• [TASK BRIEF]
Within the records that follow, find every line containing the string "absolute". Copy those lines.

• [DATA SUPPLIED]
****
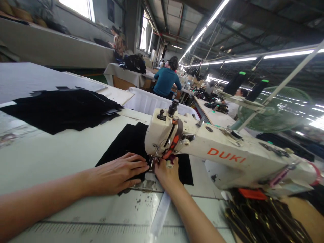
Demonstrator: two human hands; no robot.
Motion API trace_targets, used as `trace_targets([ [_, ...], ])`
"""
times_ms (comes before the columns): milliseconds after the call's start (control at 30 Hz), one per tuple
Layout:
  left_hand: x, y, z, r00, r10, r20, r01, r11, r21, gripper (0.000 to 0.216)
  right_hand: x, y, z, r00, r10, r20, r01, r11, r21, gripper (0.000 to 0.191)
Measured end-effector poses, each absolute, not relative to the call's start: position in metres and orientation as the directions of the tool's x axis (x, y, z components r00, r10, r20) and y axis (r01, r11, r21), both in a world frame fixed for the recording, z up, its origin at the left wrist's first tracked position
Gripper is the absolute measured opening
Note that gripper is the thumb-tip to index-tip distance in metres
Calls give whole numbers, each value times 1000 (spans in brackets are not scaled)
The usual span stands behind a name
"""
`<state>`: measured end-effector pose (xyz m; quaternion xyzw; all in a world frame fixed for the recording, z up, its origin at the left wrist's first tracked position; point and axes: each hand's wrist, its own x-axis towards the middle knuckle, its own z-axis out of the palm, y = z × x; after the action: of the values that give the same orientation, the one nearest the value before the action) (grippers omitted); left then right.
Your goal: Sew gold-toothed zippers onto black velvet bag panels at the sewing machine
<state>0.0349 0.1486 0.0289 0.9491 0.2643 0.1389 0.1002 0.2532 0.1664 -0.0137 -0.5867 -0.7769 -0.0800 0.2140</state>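
A black fabric piece lies on the sewing machine bed, running beneath the machine head. My left hand rests flat on it, fingers stretched toward the presser foot. On the other side of the foot, my right hand has its fingers curled close to the needle area. Its fingertips are partly hidden, so what they grip cannot be made out. A small whitish object sits at those fingers. Under the right wrist a pale translucent strip runs toward the table's front edge.
Dark fabric pieces are stacked at the left. A white bin stands behind the machine. Dark strips with gold edges and a red object lie at right. A green fan and a person in teal are beyond.
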Motion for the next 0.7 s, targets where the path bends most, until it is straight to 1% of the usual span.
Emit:
trace_targets([
  [67,35,149,28,818,519,247,461,-849,257,43,256,173,-13,-226,879,420,946,302,-122,22],
  [167,35,148,28,807,514,292,457,-856,243,41,271,166,-1,-287,859,424,926,362,-105,14],
  [200,35,147,28,806,514,293,459,-856,238,41,277,160,5,-310,848,430,918,385,-98,16],
  [267,36,146,30,808,514,289,463,-856,230,40,289,146,15,-356,814,459,898,433,-72,31],
  [300,37,146,30,810,511,287,462,-858,225,40,293,140,19,-395,780,484,879,474,-45,32],
  [367,38,146,29,816,501,289,454,-864,217,39,296,131,21,-513,675,531,801,599,13,26],
  [433,39,146,27,822,486,295,442,-873,207,38,292,128,15,-604,570,556,703,710,36,23],
  [500,39,147,25,823,475,312,431,-879,203,35,286,128,7,-614,544,573,661,750,-4,25],
  [600,41,148,25,812,476,337,424,-879,219,32,281,132,-4,-568,578,586,671,737,-76,24],
  [700,42,151,28,802,483,351,416,-874,252,34,281,136,-7,-549,587,595,678,729,-94,25],
])
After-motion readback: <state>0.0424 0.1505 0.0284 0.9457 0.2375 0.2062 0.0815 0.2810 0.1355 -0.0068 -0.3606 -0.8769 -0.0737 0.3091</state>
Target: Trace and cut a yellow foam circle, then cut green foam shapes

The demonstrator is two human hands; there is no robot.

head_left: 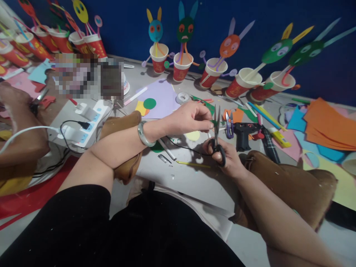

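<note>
In the middle of the head view my left hand [191, 118], with a bangle on the wrist, pinches a small piece of dark green paper [213, 122]. My right hand [230, 157] is closed around the black handles of a pair of scissors [217, 129]. Their blades point up, slightly apart, right beside the green paper and my left fingertips. A pale yellow paper disc [193, 135] lies below my left hand. Just beyond my right hand are purple thread snips [229, 125] and a black glue gun [243, 135].
Paper cups [182, 66] with puppet heads line the back by a blue wall. A power strip [93, 124] with cables lies left, near another person's arm [25, 126]. Orange paper sheets [328, 126] are stacked right. Tape [183, 98] and a marker [270, 144] lie nearby.
</note>
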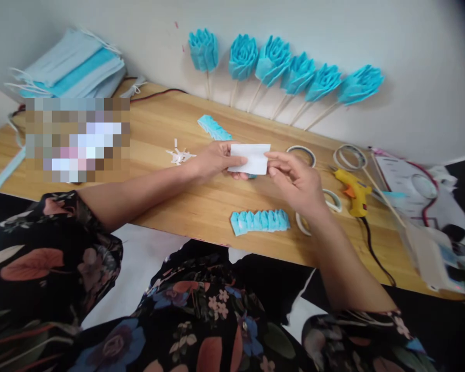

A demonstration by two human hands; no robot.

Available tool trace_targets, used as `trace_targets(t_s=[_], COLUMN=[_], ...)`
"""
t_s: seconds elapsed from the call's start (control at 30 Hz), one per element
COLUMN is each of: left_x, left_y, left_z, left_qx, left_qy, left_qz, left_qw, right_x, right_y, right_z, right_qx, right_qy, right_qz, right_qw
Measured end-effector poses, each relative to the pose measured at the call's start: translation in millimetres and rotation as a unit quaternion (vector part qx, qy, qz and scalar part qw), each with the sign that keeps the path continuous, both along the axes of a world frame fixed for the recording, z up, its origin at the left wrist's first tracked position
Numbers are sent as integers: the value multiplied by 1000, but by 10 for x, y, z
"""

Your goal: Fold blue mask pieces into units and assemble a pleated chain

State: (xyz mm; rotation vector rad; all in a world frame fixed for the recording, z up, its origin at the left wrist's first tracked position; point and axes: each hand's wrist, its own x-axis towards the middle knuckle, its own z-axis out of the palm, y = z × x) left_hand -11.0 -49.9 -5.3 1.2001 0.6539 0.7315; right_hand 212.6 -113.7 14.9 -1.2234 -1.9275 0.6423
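Both my hands hold a white rectangular piece of mask fabric (251, 158) above the wooden table (170, 134). My left hand (213, 160) pinches its left edge and my right hand (294, 178) pinches its right edge. A pleated blue strip (260, 221) lies on the table just below my right wrist. Another pleated blue strip (214, 127) lies beyond my left hand. Small white scraps (179, 155) sit left of my left hand.
Several blue fabric roses on sticks (279, 64) lean against the wall. A stack of face masks (72, 67) is at the far left. A yellow glue gun (352, 191), tape rolls (349, 156) and clutter lie to the right.
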Motion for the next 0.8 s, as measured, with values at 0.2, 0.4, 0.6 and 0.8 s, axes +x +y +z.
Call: trace_targets(t_s=[0.2, 0.4, 0.6, 0.8], left_x=[10, -11, -19, -27], left_y=[-13, -19, -48, -54], left_z=[26, 45, 46, 18], left_qx=[-12, -16, 29, 52], left_qy=[-15, 10, 58, 70], left_qz=[13, 32, 30, 39], left_qw=[1000, 999, 997, 995], right_x=[-31, -88, -74, -85], right_y=[141, 195, 118, 104], right_z=[-1, -83, -157, -134], right_qx=[9, 9, 2, -12], right_qy=[-7, -2, 27, -7], right_qz=[19, -3, -5, -10], right_qw=[1000, 1000, 1000, 1000])
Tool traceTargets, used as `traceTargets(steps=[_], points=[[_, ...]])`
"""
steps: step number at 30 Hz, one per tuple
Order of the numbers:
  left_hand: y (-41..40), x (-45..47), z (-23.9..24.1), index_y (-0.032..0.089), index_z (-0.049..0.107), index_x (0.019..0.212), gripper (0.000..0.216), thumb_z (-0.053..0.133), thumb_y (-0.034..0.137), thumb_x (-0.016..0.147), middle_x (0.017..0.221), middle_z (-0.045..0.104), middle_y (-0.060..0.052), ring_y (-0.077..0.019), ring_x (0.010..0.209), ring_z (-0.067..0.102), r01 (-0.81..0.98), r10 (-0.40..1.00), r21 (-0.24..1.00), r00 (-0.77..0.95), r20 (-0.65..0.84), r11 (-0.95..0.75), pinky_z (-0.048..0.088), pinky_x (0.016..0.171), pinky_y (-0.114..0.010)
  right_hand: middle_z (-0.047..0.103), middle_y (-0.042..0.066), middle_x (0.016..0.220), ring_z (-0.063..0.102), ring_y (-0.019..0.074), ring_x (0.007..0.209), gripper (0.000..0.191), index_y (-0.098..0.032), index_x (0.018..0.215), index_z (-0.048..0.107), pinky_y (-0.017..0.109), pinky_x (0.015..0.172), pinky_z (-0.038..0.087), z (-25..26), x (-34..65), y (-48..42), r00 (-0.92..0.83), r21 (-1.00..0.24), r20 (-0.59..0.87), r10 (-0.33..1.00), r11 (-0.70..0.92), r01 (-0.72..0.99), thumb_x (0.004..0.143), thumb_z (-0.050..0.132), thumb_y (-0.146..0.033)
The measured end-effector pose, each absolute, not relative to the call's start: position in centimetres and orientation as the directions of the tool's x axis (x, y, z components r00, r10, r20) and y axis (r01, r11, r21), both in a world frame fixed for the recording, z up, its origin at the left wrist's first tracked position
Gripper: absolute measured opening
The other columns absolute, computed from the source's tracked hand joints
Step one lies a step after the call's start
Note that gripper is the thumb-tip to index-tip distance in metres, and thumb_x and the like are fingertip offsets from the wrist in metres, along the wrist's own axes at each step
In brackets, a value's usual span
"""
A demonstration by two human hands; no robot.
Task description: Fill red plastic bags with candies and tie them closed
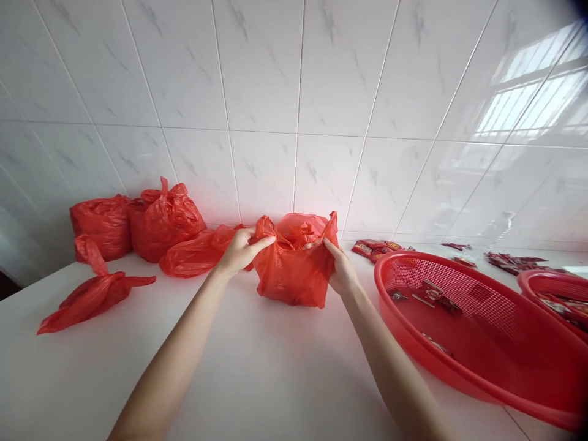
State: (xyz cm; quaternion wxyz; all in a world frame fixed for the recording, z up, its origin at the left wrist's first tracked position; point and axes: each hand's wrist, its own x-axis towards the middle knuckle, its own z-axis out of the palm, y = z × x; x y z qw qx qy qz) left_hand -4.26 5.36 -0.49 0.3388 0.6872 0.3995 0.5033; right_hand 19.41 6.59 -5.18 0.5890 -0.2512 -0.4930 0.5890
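From the head view, a red plastic bag [294,278] stands on the table [257,373] near the tiled wall [261,168], mouth up. The left hand [239,250] pinches its left top corner between thumb and fingers; the right hand [342,269] grips the right edge. Red plastic shows inside the mouth, but what the bag contains is hard to make out.

To the left, two bulging bags [165,223] sit side by side against the wall, their contents hidden. A flatter bag [190,254] lies in front of them, and a limp, twisted bag [98,297] nearer the table's left edge.

On the right, a large red basket [487,361] holds a few scattered packets [448,304], much of its floor bare. A smaller basket [551,279] beside it contains more packets. Loose snack packets [376,248] lie behind the large basket, near a clear bottle [500,226].
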Motion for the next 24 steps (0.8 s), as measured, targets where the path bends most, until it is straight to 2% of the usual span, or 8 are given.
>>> traceTargets(steps=[4, 8, 11, 14, 16, 19, 22, 24], points=[[4.3, -3.1, 0.0, 0.016, 0.065, 0.075, 0.026, 0.067, 0.04, 0.085, 0.08, 0.065, -0.003, -0.0182, 0.082, 0.061, 0.133, 0.85, 0.852, 0.243, 0.467, -0.507, 0.047, 0.075, -0.03, 0.055, -0.001, 0.063, 0.052, 0.0168, 0.06, 0.027, -0.025, 0.076, 0.061, 0.036, 0.071, 0.05, -4.4, 19.0, 5.8, -0.181, -0.863, 0.282, 0.942, 0.168, -0.476, 0.086, 0.063, -0.05], [3.3, -1.6, 0.5, 0.018, 0.07, 0.081, 0.02, 0.067, 0.037, 0.085, 0.098, 0.07, -0.007, -0.0214, 0.096, 0.064, 0.165, 0.759, 0.761, 0.352, 0.548, -0.627, 0.048, 0.088, -0.034, 0.033, -0.007, 0.051, 0.031, 0.0109, 0.048, 0.027, -0.022, 0.073, 0.06, 0.028, 0.056, 0.037, -3.8, 18.6, 4.8, -0.19, -0.918, 0.267, 0.945, 0.189, -0.348, 0.086, 0.062, -0.045], [2.5, -0.7, 0.6, 0.019, 0.071, 0.076, 0.017, 0.068, 0.033, 0.085, 0.126, 0.064, -0.01, -0.0241, 0.11, 0.062, 0.221, 0.681, 0.65, 0.35, 0.643, -0.727, 0.047, 0.097, -0.037, 0.026, -0.008, 0.05, 0.02, 0.0091, 0.048, 0.026, -0.021, 0.068, 0.056, 0.026, 0.05, 0.026, -3.3, 18.3, 3.9, -0.236, -0.966, 0.219, 0.947, 0.176, -0.189, 0.085, 0.06, -0.04], [1.9, -0.3, 0.7, 0.019, 0.072, 0.078, 0.016, 0.065, 0.03, 0.086, 0.147, 0.05, -0.009, -0.0238, 0.109, 0.063, 0.298, 0.64, 0.567, 0.351, 0.683, -0.768, 0.048, 0.097, -0.039, 0.026, -0.008, 0.054, 0.018, 0.0083, 0.05, 0.027, -0.021, 0.062, 0.044, 0.026, 0.049, 0.02, -2.6, 18.1, 2.8, -0.34, -0.98, 0.201, 0.919, 0.189, -0.067, 0.082, 0.059, -0.032], [1.7, -0.3, 0.7, 0.019, 0.071, 0.079, 0.017, 0.063, 0.031, 0.088, 0.14, 0.056, -0.01, -0.0237, 0.106, 0.063, 0.334, 0.644, 0.551, 0.376, 0.666, -0.765, 0.049, 0.094, -0.038, 0.028, -0.007, 0.057, 0.019, 0.0081, 0.052, 0.03, -0.021, 0.061, 0.037, 0.026, 0.048, 0.017, -2.2, 18.1, 2.3, -0.398, -0.975, 0.208, 0.894, 0.223, -0.009, 0.08, 0.058, -0.029], [1.9, -0.3, 0.6, 0.02, 0.069, 0.087, 0.02, 0.065, 0.039, 0.086, 0.099, 0.07, -0.007, -0.0218, 0.092, 0.065, 0.414, 0.732, 0.605, 0.332, 0.595, -0.68, 0.051, 0.082, -0.034, 0.029, -0.006, 0.06, 0.022, 0.0087, 0.054, 0.03, -0.021, 0.063, 0.04, 0.026, 0.048, 0.017, -1.5, 18.4, 1.8, -0.456, -0.948, 0.261, 0.851, 0.314, 0.043, 0.083, 0.059, -0.033], [2.4, -0.4, 0.3, 0.023, 0.064, 0.108, 0.036, 0.069, 0.048, 0.081, 0.084, 0.066, -0.001, -0.0184, 0.079, 0.062, 0.482, 0.838, 0.695, 0.198, 0.508, -0.534, 0.049, 0.071, -0.029, 0.035, -0.005, 0.062, 0.027, 0.0099, 0.056, 0.021, -0.02, 0.07, 0.052, 0.026, 0.049, 0.021, -1.2, 18.7, 1.8, -0.514, -0.897, 0.305, 0.802, 0.422, 0.127, 0.08, 0.066, -0.032], [2.7, -0.5, 0.0, 0.024, 0.059, 0.113, 0.042, 0.069, 0.049, 0.08, 0.073, 0.059, 0.003, -0.0147, 0.065, 0.057, 0.484, 0.882, 0.744, 0.155, 0.445, -0.46, 0.045, 0.061, -0.026, 0.04, -0.005, 0.063, 0.03, 0.0106, 0.057, 0.011, -0.021, 0.075, 0.057, 0.026, 0.051, 0.025, -1.4, 18.9, 1.9, -0.502, -0.836, 0.344, 0.793, 0.502, 0.221, 0.077, 0.067, -0.024]])
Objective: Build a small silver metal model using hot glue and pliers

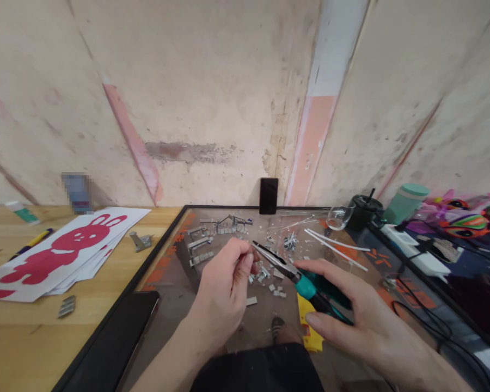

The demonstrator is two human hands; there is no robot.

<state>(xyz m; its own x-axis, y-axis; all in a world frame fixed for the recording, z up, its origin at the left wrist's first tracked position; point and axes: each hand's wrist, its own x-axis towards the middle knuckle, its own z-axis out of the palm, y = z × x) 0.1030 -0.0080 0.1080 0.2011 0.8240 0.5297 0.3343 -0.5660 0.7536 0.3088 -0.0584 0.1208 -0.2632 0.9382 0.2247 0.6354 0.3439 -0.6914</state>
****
• [TASK RESULT]
Measured end-effector poses, each absolute, not relative to the call's start: position in metres and orientation as the directions of the tool's x axis (x, y, z components r00, r10, r20) and y axis (r01, r11, r21), both in a world frame fixed for the recording, z up, its origin at the left wrist's first tracked position
Gripper is the absolute measured opening
The measured end-effector pose, each absolute, not relative to the call's start: position in centimetres and orientation as the directions of the tool's x axis (x, y, z components r00, r10, r20) and y axis (r01, r11, r21), both in a world frame fixed for the recording, z up, its origin at the left wrist's first tracked position
Gripper: absolute measured opening
The other columns absolute, computed from the source's tracked hand joints

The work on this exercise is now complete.